Le rapport annuel de la Cellule nationale de traitement des informations financières (CENTIF) révèle une nette intensification des alertes liées au blanchiment d’argent, à la fraude et à la corruption. Une photographie inquiétante de la circulation des flux financiers suspects au Sénégal, mais aussi le signe d’une vigilance accrue.
Avec 928 déclarations d’opérations suspectes (DOS) recensées en 2024 contre 807 en 2023, la CENTIF enregistre une hausse de 15 % des signalements. Ce chiffre, à première vue alarmant, traduit pourtant aussi une prise de conscience progressive des institutions financières, davantage enclines à coopérer et à jouer pleinement leur rôle de guichet d’alerte. Mais derrière ces bons chiffres se cache une réalité plus sombre : le blanchiment devient plus complexe, plus numérique, et souvent plus proche du sommet de l’Etat.
Les transactions en espèces ont connu une explosion : de 16,9 millions FCFA déclarés en 2023, elles sont passées à 42,7 millions en 2024, soit une hausse vertigineuse de 151 %. Ce bond s’explique en partie par les efforts de traçabilité, mais aussi par la vitalité persistante de l’économie informelle, souvent utilisée comme passerelle pour des fonds d’origine douteuse.
Les types d’infractions signalées restent classiques mais évoluent dans leur ampleur. La fraude demeure en tête avec 554 cas, suivie de la corruption (138 cas), des infractions fiscales pénales et des violations de la réglementation des changes. La particularité cette année réside moins dans la nature des délits que dans l’ingéniosité croissante de ceux qui les organisent, souvent à travers des sociétés écrans, des prête-noms ou des montages internationaux.

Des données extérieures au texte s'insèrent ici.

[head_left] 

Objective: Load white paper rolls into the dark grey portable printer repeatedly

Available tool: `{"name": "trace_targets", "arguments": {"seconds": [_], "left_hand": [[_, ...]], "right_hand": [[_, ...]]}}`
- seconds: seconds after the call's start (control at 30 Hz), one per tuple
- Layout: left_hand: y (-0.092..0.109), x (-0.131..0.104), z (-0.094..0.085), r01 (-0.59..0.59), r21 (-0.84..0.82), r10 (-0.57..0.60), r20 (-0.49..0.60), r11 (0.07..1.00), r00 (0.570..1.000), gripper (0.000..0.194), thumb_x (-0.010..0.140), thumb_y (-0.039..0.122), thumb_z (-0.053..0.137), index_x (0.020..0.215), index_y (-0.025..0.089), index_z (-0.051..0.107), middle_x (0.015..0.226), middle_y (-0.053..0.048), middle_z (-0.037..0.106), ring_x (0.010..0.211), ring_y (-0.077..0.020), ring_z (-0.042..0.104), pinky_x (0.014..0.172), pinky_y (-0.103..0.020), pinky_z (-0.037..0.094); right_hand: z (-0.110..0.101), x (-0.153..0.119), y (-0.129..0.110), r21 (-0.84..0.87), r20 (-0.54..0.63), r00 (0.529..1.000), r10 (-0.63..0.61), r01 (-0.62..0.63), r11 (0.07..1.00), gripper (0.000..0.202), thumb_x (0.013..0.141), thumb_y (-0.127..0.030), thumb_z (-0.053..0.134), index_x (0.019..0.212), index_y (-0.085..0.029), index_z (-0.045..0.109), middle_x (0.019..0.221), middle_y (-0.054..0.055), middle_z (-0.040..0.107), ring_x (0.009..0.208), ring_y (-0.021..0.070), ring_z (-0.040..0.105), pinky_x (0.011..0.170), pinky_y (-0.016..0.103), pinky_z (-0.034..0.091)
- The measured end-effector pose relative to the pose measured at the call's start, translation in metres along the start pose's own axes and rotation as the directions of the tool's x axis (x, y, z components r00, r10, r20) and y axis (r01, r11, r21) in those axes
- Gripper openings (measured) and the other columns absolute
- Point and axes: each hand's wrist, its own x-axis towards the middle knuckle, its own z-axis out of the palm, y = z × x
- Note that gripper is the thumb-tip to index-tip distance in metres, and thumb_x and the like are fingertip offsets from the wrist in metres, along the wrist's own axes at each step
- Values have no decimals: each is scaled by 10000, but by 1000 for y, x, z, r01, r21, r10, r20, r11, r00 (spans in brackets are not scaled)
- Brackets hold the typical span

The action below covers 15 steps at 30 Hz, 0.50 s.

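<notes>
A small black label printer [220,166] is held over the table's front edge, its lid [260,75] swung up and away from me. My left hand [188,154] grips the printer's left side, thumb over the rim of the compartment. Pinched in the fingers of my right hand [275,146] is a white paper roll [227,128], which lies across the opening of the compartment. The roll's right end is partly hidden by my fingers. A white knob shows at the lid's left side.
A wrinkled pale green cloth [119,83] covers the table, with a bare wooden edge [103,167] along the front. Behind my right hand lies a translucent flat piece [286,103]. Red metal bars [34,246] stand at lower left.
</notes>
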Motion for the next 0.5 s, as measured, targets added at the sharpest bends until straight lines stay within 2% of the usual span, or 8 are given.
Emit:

Le rapport met en lumière l’implication de Personnes Politiquement Exposées (PPE) dans des transferts financiers de plusieurs dizaines de milliards de FCFA, réalisés entre 2017 et 2024. Ces montants transitent via des circuits opaques et révèlent une volonté délibérée de dissimulation patrimoniale. Derrière les chiffres, ce sont des soupçons de détournement et d’enrichissement illicite qui émergent, souvent en lien avec des fonctions publiques.
Autre tendance inquiétante : l’utilisation des plateformes de jeux en ligne et de paris sportifs comme outils de blanchiment. Plusieurs sociétés opérant dans ce secteur ont été épinglées pour des flux suspects de milliards de FCFA, dirigés vers l’étranger avec des justifications floues. Le numérique devient un vecteur privilégié du blanchiment, et les dispositifs de contrôle n’ont pas encore rattrapé cette mutation.
Parallèlement, la cybercriminalité explose. Fraudes par compromission de courriels professionnels, arnaques de type Ponzi, détournements via le mobile money… Les schémas sont variés, transnationaux et difficiles à démanteler. La CENTIF alerte sur la faible capacité technique des opérateurs économiques à se prémunir contre ces attaques, ainsi que sur le manque de coordination entre services spécialisés.
Sur le plan judiciaire, 46 dossiers ont été transmis au parquet, un chiffre relativement modeste au regard du volume de DOS traitées. Cela pose la question de la réactivité de la chaîne pénale, mais aussi des moyens accordés aux magistrats financiers pour instruire des dossiers souvent complexes, où il faut remonter des chaînes de responsabilités multiples et dissimulées.
Le rapport insiste également sur l’intensification de la demande nationale d’informations financières (+83 %), preuve que les autorités s’emparent davantage de ces outils. En revanche, la baisse des échanges internationaux (-28 %) laisse planer un doute sur la qualité de la coopération transfrontalière du Sénégal avec les autres cellules de renseignement financier.
En somme, le rapport 2024 de la CENTIF est à double lecture. Il reflète une meilleure mobilisation des institutions face aux risques financiers, mais aussi une montée inquiétante de la sophistication des mécanismes de fraude et de blanchiment. Il met le doigt sur les maillons encore faibles de la lutte contre l’impunité financière : une justice lente, un encadrement juridique inadapté au numérique, et une coopération internationale à renforcer. A un an de la prochaine évaluation du pays par les instances régionales ou internationales, le Sénégal n’a plus droit à l’improvisation.